• [What the task requires] Where the data below has the string "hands", return the whole line.

═══ Supplied material ═══

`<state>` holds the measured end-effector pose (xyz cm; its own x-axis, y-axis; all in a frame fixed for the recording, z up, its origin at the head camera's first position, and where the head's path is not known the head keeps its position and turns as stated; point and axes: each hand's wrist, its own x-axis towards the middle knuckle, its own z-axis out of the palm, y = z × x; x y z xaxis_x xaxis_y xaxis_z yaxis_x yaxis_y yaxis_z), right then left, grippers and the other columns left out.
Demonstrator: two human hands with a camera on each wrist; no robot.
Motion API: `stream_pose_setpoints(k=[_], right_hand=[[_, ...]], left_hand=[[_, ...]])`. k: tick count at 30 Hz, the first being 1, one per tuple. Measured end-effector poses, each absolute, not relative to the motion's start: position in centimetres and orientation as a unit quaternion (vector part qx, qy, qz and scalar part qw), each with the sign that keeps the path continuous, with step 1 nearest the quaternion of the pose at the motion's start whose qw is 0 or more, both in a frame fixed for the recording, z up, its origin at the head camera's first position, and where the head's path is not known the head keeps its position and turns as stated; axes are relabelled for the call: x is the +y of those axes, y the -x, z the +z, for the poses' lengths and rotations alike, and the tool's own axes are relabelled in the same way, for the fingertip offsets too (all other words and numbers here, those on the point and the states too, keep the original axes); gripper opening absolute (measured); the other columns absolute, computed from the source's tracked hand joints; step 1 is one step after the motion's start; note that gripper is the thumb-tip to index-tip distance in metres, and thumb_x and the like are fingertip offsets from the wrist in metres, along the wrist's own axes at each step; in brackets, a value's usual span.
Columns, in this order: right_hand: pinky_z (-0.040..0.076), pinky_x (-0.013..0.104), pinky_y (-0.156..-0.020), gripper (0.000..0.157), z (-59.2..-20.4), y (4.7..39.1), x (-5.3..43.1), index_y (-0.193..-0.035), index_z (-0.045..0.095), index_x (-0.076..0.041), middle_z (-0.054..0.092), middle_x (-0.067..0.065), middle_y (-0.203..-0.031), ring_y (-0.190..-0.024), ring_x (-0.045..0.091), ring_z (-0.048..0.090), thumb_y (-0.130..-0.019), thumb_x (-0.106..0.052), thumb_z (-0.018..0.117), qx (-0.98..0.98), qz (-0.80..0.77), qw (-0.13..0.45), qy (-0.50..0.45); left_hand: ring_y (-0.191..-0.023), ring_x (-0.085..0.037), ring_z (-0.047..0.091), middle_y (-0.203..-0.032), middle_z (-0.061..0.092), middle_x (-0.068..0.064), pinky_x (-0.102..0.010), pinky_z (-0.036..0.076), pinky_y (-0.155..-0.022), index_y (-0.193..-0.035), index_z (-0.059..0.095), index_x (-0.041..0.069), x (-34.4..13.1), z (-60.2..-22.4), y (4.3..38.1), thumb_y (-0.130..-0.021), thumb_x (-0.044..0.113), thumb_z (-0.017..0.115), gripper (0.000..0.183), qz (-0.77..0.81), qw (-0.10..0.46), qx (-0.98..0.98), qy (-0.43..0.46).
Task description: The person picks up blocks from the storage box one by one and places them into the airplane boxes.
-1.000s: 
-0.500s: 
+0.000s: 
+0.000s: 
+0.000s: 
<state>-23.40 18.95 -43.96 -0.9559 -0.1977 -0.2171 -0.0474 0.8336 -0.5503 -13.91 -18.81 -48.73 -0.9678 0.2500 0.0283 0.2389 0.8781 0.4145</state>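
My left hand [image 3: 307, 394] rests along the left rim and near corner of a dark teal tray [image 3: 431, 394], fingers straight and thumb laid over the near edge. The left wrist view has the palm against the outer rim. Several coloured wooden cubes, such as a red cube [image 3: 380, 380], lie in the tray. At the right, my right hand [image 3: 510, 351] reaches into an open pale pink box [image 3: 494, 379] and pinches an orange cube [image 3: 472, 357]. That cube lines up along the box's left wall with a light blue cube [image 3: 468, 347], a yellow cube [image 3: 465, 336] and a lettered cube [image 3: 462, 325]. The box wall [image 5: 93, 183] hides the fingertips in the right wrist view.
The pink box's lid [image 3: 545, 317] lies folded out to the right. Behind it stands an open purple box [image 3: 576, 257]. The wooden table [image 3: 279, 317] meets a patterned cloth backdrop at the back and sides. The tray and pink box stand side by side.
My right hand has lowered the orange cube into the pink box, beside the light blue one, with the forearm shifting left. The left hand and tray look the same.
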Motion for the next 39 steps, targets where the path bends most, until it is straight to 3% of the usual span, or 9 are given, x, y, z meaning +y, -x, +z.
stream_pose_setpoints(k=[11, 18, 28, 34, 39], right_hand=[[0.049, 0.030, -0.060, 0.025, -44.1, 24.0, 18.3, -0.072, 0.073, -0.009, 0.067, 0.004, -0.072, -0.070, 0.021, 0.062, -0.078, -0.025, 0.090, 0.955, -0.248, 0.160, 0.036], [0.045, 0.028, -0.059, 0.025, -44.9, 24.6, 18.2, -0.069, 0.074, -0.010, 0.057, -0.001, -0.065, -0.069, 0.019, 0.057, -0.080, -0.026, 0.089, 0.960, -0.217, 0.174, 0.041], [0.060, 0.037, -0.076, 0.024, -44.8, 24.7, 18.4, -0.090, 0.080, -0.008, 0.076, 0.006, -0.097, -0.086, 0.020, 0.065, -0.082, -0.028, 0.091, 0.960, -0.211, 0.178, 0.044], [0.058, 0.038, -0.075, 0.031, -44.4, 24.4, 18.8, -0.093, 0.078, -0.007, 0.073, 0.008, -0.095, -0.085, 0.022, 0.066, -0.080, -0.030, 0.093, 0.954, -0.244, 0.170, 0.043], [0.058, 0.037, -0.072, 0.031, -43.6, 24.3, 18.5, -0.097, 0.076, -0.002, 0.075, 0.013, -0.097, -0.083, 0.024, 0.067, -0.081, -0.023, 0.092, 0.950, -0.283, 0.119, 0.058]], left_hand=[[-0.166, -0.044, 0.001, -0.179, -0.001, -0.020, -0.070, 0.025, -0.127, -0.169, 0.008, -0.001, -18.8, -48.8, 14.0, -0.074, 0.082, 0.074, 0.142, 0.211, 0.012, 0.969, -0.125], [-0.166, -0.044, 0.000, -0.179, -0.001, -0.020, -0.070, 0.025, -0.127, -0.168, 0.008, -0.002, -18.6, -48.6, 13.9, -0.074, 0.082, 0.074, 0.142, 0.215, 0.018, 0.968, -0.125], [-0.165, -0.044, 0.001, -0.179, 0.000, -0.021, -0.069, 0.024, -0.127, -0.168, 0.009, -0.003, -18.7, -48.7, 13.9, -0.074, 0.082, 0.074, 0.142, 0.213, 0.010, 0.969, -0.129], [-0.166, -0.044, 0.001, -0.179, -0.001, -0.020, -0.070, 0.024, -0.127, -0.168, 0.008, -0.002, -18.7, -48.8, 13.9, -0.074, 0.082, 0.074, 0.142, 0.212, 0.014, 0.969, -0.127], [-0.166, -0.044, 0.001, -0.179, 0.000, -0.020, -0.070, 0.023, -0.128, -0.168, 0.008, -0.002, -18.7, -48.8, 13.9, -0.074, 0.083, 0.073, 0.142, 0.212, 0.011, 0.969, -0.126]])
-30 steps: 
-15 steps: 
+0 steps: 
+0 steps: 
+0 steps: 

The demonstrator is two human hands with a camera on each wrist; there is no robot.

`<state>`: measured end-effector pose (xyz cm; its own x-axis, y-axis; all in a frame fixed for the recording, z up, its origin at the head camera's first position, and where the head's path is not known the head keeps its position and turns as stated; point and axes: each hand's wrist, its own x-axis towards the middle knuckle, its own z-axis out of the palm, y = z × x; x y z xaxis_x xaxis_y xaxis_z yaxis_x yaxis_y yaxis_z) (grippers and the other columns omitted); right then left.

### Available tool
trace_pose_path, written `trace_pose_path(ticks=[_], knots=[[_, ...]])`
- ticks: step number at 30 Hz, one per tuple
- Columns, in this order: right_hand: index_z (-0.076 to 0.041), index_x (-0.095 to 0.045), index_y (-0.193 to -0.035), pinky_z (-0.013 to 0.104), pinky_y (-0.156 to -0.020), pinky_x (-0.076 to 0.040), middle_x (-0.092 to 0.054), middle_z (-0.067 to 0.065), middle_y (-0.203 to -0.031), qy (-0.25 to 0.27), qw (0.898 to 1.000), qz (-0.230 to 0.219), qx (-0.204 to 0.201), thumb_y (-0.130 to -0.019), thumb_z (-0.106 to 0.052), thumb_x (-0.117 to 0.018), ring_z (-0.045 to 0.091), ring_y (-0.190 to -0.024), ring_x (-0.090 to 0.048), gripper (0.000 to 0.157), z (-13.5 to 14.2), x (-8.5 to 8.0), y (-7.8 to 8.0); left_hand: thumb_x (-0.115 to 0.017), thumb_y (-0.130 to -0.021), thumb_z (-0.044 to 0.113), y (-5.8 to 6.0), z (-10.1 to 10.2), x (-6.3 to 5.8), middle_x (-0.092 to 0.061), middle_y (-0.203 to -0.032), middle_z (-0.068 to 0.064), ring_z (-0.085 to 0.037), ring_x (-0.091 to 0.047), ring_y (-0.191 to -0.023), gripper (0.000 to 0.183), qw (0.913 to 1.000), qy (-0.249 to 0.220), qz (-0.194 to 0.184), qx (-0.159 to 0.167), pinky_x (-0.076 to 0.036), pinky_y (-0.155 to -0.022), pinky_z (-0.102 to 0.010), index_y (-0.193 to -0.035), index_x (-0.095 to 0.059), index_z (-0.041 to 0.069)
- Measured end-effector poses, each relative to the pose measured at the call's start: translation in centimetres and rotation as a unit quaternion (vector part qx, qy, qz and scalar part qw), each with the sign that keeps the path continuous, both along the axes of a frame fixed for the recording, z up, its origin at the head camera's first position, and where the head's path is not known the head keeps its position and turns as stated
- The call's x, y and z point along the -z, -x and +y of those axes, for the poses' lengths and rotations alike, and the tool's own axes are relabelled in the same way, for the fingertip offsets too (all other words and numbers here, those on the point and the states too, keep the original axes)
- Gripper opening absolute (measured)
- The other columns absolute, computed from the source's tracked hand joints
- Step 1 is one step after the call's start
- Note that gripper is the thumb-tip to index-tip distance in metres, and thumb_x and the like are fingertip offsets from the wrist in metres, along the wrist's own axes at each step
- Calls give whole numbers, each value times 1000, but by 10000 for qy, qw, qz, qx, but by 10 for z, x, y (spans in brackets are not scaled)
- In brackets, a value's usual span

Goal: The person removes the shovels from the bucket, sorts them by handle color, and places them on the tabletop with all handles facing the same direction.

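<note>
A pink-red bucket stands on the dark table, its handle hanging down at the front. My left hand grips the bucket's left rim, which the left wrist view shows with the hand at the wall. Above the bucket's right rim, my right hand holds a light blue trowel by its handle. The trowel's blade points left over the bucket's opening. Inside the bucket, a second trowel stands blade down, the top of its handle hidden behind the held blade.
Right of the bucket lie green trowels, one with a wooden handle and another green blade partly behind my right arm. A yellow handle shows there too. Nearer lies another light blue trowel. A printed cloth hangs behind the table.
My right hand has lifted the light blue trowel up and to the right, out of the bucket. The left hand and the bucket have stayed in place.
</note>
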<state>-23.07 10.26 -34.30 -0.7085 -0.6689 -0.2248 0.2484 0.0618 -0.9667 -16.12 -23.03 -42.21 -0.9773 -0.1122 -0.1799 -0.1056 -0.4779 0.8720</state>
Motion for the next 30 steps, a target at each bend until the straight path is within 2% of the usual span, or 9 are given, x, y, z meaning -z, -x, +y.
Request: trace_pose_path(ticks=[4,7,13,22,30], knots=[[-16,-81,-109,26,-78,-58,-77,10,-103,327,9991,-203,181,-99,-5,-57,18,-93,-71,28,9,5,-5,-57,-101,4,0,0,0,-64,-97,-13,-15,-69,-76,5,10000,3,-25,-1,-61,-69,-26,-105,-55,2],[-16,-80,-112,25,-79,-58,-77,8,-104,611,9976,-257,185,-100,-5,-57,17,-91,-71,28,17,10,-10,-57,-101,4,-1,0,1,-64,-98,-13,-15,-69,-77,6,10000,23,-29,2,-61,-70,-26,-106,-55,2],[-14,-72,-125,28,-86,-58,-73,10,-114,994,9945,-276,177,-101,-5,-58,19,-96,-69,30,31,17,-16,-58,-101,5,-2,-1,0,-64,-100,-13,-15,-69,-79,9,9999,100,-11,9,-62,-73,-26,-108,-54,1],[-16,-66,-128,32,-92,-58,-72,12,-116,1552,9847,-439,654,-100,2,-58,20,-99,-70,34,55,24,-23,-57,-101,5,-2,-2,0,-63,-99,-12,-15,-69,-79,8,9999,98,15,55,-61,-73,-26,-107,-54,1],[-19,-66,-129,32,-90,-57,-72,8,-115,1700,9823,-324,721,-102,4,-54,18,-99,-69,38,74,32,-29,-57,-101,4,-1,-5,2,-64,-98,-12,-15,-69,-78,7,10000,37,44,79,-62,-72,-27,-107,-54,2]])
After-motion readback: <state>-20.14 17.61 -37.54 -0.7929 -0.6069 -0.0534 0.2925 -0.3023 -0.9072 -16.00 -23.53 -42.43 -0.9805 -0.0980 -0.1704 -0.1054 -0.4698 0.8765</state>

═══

• [Response area]
Demonstrator: two human hands with a camera on each wrist; no robot.
The demonstrator is two human hands with a camera on each wrist; there is no robot.

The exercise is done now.